López Obrador y el confinamiento voluntario sin concretar sanciones

La fase tres en México ahora si es una realidad, y aunque el gobierno mexicano lo ha decretado, sigue sin aclarar qué implicaciones nuevas tiene para los ciudadanos a la vez que descarta tomar medidas drásticas para asegurarse el confinamiento. El Ejecutivo sigue apelando al aislamiento voluntario y no concreta las sanciones que se adoptarán para las empresas que aún exigen a sus trabajadores que acudan a sus puestos. El anuncio fue realizado durante la conferencia matutina del presidente por los dos hombres fuertes de López Obrador en el manejo de la crisis sanitaria: el canciller Marcelo Ebrard y el subsecretario de Salud, Hugo López-Gatell. “Estamos en una fase de ascenso rápido en donde habrá un aumento de contagios y de hospitalizados”, ha dicho el subsecretario ante el avance imparable de los contagios comunitarios sistemáticos. México sumó, en promedio durante el fin de semana, un millar de nuevos contagios diarios. La noche del lunes, las autoridades informaron de que el país contaba ya con 8.772 casos positivos y 712 muertes.

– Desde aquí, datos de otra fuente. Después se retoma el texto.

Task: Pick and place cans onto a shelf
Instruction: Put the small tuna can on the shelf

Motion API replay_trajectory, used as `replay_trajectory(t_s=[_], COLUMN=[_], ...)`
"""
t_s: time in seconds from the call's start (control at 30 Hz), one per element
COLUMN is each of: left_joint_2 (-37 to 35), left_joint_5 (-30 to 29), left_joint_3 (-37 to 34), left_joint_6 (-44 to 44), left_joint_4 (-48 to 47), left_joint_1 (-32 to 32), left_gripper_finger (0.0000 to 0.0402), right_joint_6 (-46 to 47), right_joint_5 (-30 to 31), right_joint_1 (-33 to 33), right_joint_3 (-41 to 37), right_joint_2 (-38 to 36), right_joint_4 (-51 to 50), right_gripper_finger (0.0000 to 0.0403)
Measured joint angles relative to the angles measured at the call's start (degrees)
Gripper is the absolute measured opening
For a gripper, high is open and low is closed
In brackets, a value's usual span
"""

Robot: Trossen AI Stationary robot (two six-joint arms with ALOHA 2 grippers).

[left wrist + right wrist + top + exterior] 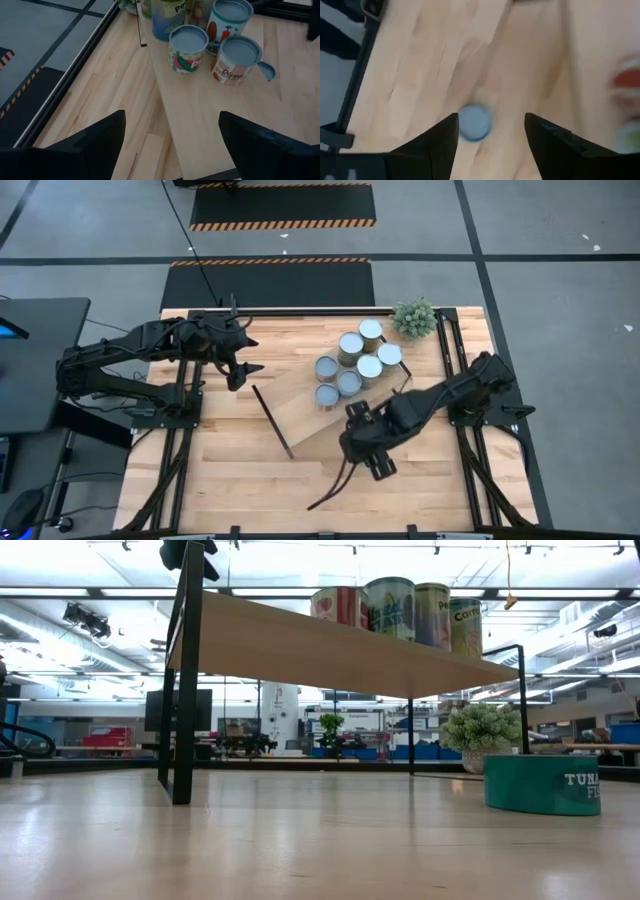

Las autoridades sanitarias, sin embargo, no han acompañado el anuncio de nuevas medidas. El Gobierno sigue apelando a las mismas que se adoptaron el sábado 14 de marzo. México todavía permite el tránsito apelando a que las personas que salen de sus casas mantengan una “sana distancia” y eviten el contacto físico con otras. También pide a las empresas que realicen actividades no esenciales que cesen definitivamente su trabajo presencial para evitar aglomeraciones, pero no concreta sanciones a los posibles infractores. López Obrador ha optado por hacer “todo por el convencimiento, nada por la fuerza”. “¿Qué les parece si hacemos un quién es quién en el cumplimiento de las medidas sanitarias?”, ironizó el presidente durante la conferencia. “Si los lunes damos a conocer quiénes dan la gasolina más cara, ¿por qué no vamos a dar a conocer aquí quienes incumplen las medidas?”. El Gobierno mexicano todavía se niega a imponer restricciones a la movilidad personal, por lo que el endurecimiento de lo que denominaron ‘Jornada de sana distancia’ radica en mantener las recomendaciones de distanciamiento social, higiene y aislamiento voluntario hasta el 30 de mayo (o hasta el 17 del mismo mes en municipios donde no se han registrado contagios).

 

La fase 3 de la epidemia significa que el país ya registra un nivel extenso de contagio y que las cadenas de propagación del virus resultan difíciles de romper debido a que los focos de contagio comunitario son más complicados de rastrear. “Una segunda característica es la ocurrencia de millares de casos en distintas regiones del país”, ha dicho López-Gatell.

 

El inicio de la nueva fase encuentra a México yendo a contracorriente de la mayoría de los países de la región, que han impuesto cuarentenas obligatorias e incluso militarizado sus calles para velar por su cumplimiento. El anuncio también se da en un contexto de escaso diálogo entre el Gobierno federal y los Estados. Muchas entidades del país –en su mayoría gobernadas por la oposición– han optado por imponer medidas más fuertes ante la ausencia de las mismas de parte del Gobierno central. Estados como Jalisco, Michoacán, Chihuahua y Quintana Roo han apostado por endurecer las sugerencias de aislamiento dictadas por el Gobierno desde el pasado 20 de marzo y contemplan imponer sanciones a quienes las incumplan. “El estándar mínimo es lo que dispone la autoridad federal pero desde luego que ellos tienen atribuciones para ir más allá”, dijo el lunes por la noche López-Gatell en televisión. “Algunos Estados lo han hecho y nos da gusto, otros han bordado en límites que son preocupantes en términos de libertades civiles”.